You see, back in the early part of last century, the search was on by hospitals for cadavers to perform autopsies on. There was a shortage of usable bodies for this burgeoning science, so the field of grave robbing was born. The practice was soon rampant and the wealthy started to protect their recently deceased with guards and fences. Naturally, the grave robbers had to turn to more off the beaten path—some would say extremely poor—cemeteries for their corpses. There was no money to protect these graveyards and the hospitals were soon back up to speed in the dead body department.
The link between all of these cadavers and the new study concerning sudden infant death lay in the financial well being of the bodies being studied. Apparently, the more stressed a person is, the more ragged their thalamus gland becomes. It stands to reason that the poorer a person is, the more they scramble and fight to stay afloat, worried about their job, and their family. The more stress they carry around with them, the more they also carry around the physiological symptoms that come with it. As it turns out, doctors were only studying abnormally small—overworked—thalamus glands.
Sadly, when they autopsied the infants, they discovered abnormally large—in actuality normal—thalamus glands. There were no healthy bodies to study; therefore doctors never knew what a normal body looked like. They made the natural leap, and sought a way to combat a perceived problem. Their error now seems so obvious. The question is what are we studying and “healing” today, which down the line new science will reveal to be archaic and ultimately uneducated.

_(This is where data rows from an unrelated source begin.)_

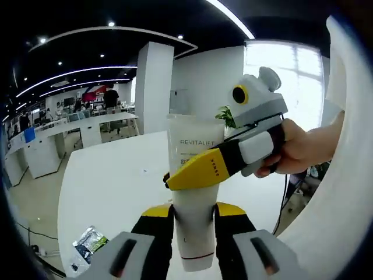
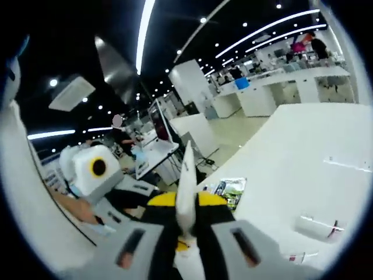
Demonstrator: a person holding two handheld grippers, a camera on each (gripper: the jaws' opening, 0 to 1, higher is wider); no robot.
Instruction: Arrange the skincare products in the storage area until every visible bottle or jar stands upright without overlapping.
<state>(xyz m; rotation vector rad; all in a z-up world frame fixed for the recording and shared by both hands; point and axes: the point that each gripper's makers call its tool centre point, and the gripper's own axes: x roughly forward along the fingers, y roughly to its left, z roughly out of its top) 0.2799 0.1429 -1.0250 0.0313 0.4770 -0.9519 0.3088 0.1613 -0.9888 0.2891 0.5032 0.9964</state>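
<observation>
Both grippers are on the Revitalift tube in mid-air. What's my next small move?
Probably open the right gripper and back it off: the left gripper already clamps the white tube lower down, so it alone can lower the tube to the white table.

White counter (image 1: 111, 181) with a green-printed sachet (image 1: 88, 242) lying near its edge; in the right gripper view the same sachet (image 2: 231, 191) lies flat on the counter (image 2: 303, 146). Square white pillar (image 1: 154, 87) behind the counter. Rows of white desks (image 1: 52, 140) with people standing beyond. Bright window (image 1: 282, 67). Curved ceiling light strips (image 2: 143, 35) over the office.
</observation>
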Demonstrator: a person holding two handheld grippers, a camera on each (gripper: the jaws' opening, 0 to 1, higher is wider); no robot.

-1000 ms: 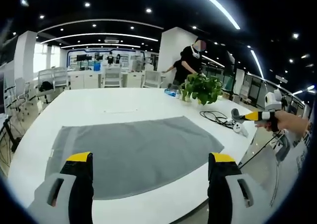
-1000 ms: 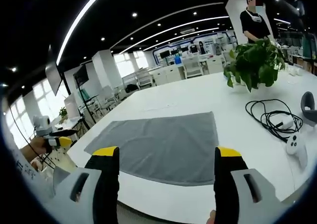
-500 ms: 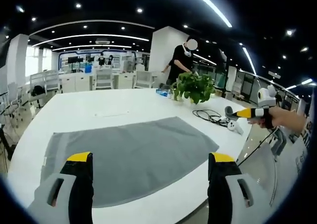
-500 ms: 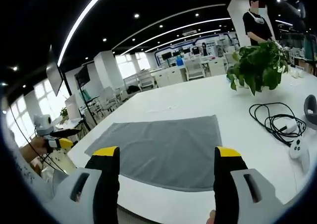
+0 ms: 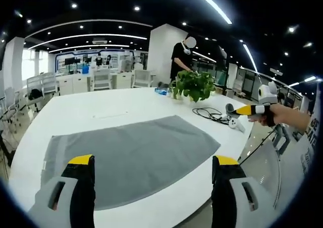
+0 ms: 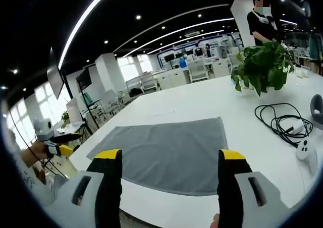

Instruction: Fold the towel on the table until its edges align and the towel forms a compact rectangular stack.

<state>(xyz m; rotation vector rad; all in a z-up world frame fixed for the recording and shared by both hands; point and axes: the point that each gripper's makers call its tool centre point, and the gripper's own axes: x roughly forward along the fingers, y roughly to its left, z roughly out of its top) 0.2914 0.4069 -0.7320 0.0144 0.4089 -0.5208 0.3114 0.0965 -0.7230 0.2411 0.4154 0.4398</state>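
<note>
Towel [image 5: 128, 157] lies flat on the white surface [image 5: 111, 107], spread unfolded. We hold the left tool [image 5: 151, 175] and right tool [image 6: 169, 170] above its near edge, jaws apart, touching nothing.

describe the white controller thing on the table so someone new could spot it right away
Start at the big white table and find the leafy potted plant near its far side. In front of the plant lies a coil of black cable; the white handheld controller sits at the cable's near end, the one small white thing beside that dark loop.
</note>
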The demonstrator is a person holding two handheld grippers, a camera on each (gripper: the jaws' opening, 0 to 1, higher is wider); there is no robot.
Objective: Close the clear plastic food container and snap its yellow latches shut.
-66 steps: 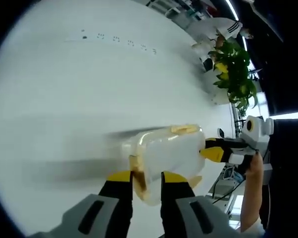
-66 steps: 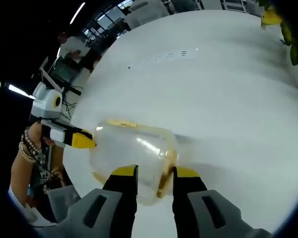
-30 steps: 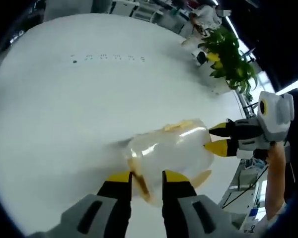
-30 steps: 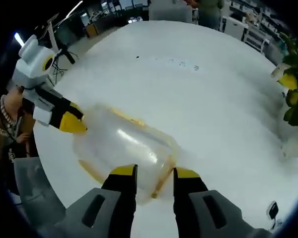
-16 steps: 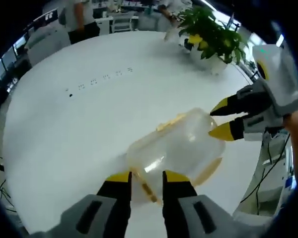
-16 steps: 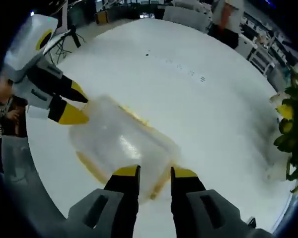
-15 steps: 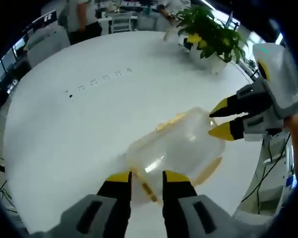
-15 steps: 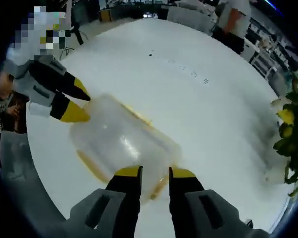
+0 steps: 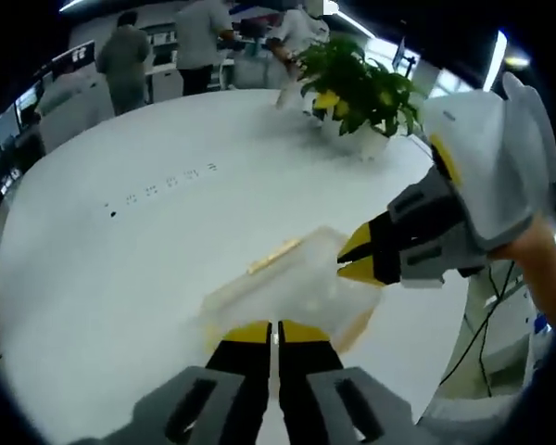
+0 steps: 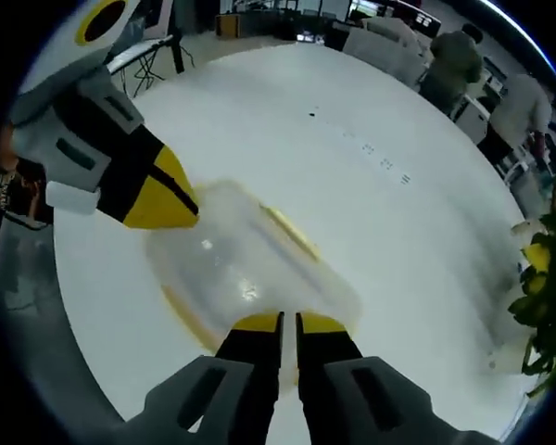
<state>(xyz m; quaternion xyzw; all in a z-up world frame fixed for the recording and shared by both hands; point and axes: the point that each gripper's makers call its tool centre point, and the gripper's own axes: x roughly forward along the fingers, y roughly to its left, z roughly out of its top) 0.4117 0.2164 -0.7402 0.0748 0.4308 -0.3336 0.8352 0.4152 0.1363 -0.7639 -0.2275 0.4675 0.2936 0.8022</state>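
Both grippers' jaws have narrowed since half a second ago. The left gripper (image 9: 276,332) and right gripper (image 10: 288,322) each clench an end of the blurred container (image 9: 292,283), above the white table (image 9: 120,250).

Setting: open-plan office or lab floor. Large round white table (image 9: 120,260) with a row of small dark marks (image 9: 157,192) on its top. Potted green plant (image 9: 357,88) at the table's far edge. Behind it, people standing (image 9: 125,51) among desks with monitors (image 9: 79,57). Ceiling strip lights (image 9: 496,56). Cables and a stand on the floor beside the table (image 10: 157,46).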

Okay, as you have seen before, I like long segues. This story was well timed in that it coincides with Sleep Training Week 2008, and the fears that come with it. As I type this, I listen to Tilda screaming, no doubt while lying on her belly. Soon she will pass out and I will be left to wonder about SIDS, and life, and life without her. Everything is just a little fucked up at night. Your senses are wonky. Your imagination runs wild. SIDS isn’t a monster under the bed, but the rationalization of it works just the same. I know the odds are that Tilda will be fine; that doesn’t let the mind rest any easier on the pillow.
Last night, when Tilda finally fell asleep after 45 minutes of crying and a well timed replacing of her pacifier by me, she was out until 5 A.M. Sweet. A full night’s sleep. Oh no, that’s right, I was up on the couch until 12:45 waiting for my wife to come home from her firm’s annual Holiday Party and then Annie woke up at 2:30. I didn’t want her to wake up Tilda, so I indulged her with a nice long hug, and boom, full night’s sleep up in smoke.